Not surprisingly, there is a lot of fear that the influx of data will lead publishers to only publish more celebrity biographies and vampire novels. But I think that fear is unfounded and obscures the potential of a technology that first and foremost allows us to judge what kind of audience a book appeals to.

Technology does not tell us if a book is good or bad; it merely identifies the types of readers who are engaging with particular types of books. Every book has its audience—some are bigger and some smaller—but reading analytics is above all else about understanding what that audience for a specific book looks like.

There are also ample opportunities for exploring how readers themselves might leverage their own reading data.

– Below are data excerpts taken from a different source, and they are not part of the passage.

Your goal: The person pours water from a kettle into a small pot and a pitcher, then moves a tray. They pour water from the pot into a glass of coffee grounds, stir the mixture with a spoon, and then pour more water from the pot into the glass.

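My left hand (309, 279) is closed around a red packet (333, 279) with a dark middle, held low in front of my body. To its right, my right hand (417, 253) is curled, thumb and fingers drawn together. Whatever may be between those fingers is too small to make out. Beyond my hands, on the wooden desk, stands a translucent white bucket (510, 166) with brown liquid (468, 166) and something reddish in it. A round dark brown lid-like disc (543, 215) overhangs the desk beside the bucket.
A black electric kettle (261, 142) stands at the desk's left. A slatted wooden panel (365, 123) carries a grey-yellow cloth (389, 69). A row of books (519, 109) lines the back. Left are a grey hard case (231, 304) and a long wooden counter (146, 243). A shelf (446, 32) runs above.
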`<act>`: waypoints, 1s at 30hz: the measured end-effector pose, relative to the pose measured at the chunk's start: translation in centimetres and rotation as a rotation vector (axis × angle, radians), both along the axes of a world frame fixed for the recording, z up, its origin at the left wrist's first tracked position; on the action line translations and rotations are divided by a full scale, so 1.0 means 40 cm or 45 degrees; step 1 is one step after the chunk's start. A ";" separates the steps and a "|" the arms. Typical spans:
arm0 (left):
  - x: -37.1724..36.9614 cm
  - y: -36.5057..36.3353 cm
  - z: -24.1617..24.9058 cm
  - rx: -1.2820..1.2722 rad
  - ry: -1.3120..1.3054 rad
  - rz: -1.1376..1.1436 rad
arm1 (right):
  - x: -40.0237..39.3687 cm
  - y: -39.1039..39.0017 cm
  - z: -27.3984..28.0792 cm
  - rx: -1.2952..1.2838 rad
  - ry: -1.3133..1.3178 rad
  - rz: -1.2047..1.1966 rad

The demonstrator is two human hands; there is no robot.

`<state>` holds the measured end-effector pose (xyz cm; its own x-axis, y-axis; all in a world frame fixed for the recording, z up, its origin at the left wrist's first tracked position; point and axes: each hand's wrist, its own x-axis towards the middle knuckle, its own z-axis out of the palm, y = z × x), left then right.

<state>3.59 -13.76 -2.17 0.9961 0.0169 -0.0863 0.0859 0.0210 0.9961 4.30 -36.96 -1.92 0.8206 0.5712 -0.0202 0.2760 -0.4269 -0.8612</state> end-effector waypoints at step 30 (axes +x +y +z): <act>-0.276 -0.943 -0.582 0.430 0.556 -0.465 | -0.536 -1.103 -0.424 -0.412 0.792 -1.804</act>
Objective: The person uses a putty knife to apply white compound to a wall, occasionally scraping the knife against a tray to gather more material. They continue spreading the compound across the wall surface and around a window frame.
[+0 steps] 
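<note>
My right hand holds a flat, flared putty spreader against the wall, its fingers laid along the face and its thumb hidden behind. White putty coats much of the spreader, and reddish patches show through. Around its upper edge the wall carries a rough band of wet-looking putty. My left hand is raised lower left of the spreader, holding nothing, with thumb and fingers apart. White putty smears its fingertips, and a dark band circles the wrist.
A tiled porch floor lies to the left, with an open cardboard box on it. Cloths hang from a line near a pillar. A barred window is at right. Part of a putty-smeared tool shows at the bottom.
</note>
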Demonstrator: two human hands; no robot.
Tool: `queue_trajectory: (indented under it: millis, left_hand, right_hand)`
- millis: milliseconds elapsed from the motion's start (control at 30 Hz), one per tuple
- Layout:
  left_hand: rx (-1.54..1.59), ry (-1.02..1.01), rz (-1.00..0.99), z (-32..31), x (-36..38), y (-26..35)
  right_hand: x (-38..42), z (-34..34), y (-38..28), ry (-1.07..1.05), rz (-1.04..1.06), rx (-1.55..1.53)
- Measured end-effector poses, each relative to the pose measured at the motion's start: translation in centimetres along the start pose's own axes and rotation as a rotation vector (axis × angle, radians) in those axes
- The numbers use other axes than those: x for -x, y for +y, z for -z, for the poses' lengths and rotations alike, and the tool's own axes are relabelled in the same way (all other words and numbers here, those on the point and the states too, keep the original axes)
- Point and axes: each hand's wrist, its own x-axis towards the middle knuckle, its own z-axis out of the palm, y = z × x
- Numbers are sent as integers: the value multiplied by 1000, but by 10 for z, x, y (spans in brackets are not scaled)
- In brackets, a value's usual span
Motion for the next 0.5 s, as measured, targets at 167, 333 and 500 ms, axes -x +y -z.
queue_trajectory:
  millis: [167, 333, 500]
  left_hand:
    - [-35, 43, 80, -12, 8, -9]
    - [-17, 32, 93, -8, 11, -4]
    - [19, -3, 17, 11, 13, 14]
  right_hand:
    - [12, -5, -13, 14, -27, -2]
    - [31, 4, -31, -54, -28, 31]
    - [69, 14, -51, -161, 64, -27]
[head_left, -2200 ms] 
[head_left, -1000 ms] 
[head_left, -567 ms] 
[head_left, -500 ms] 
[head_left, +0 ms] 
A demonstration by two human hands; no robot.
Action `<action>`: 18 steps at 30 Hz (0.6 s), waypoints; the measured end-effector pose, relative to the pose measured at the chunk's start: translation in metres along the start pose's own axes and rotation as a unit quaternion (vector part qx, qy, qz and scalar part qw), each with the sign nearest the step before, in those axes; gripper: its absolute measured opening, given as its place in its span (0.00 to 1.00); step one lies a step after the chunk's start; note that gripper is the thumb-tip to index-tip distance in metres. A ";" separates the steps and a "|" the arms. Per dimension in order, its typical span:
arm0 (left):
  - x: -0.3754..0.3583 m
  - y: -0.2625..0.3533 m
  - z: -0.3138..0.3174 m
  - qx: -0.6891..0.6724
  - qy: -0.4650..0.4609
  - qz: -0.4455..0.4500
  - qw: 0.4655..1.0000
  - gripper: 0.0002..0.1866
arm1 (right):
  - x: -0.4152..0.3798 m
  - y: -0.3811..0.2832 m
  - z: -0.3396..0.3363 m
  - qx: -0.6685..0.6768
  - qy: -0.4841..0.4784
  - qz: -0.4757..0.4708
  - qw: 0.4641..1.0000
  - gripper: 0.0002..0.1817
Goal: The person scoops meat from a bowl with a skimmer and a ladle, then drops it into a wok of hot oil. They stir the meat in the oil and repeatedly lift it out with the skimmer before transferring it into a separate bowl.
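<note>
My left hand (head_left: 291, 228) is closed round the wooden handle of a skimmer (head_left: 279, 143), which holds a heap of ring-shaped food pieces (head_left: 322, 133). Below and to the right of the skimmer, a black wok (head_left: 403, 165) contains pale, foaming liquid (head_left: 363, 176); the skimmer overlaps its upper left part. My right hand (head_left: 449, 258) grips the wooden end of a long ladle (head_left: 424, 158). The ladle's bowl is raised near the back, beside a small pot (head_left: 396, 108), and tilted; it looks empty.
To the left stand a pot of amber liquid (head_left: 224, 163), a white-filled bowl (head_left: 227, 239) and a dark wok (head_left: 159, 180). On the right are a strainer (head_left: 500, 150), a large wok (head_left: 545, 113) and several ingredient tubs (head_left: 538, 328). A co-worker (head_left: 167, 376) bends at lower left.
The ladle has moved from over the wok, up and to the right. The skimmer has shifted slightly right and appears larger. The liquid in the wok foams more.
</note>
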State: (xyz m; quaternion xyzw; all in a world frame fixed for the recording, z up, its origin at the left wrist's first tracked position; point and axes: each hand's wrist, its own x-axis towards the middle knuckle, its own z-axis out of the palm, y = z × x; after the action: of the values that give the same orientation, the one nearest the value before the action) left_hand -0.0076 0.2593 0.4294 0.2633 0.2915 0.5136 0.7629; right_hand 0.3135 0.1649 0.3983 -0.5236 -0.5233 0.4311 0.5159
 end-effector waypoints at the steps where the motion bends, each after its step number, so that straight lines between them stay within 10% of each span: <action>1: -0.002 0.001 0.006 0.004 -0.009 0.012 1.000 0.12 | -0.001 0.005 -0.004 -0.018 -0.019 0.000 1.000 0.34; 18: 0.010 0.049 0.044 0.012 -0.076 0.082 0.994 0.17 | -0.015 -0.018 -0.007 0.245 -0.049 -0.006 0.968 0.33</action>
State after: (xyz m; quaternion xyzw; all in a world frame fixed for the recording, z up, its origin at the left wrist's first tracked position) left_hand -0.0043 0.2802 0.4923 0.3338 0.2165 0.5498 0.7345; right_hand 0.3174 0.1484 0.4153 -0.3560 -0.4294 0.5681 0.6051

Inevitably, there will be exciting new products and countless dead ends as we stumble through this still unfamiliar world.

The column will also examine new trends in machine learning and how they apply to publishing. I will attempt to dissect the algorithms and code behind what Apple, Amazon, Google and others are doing. Recommendation engines are not some kind of mystical black box; they follow rules and work with a particular type of data. Some are considerably less sophisticated than people might imagine, but they are getting smarter and smarter all the time.

What opportunities are there for growth hacking—that is, marketing on a shoestring budget using data and code? This should be natural for many publishers for whom limited monetary resources are the mother of ingenuity. I’ll review a few ideas I’ve written and spoken about before but with a new twist: how we can use data and code to tackle the book discoverability (read marketing) challenge.

And finally, I’ll consider what all this might mean for authors. Some publishers think data is for them alone to interpret and analyze, but what roles can authors play—and what can they gain in the process—as reader analytics grows up? What are the opportunities and what are the threats? Publishing isn’t becoming simpler, but it’s sure becoming more exciting.

To get all the ebook and digital publishing news you need every day in your inbox at 8:00 AM, sign up for the DBW Daily today!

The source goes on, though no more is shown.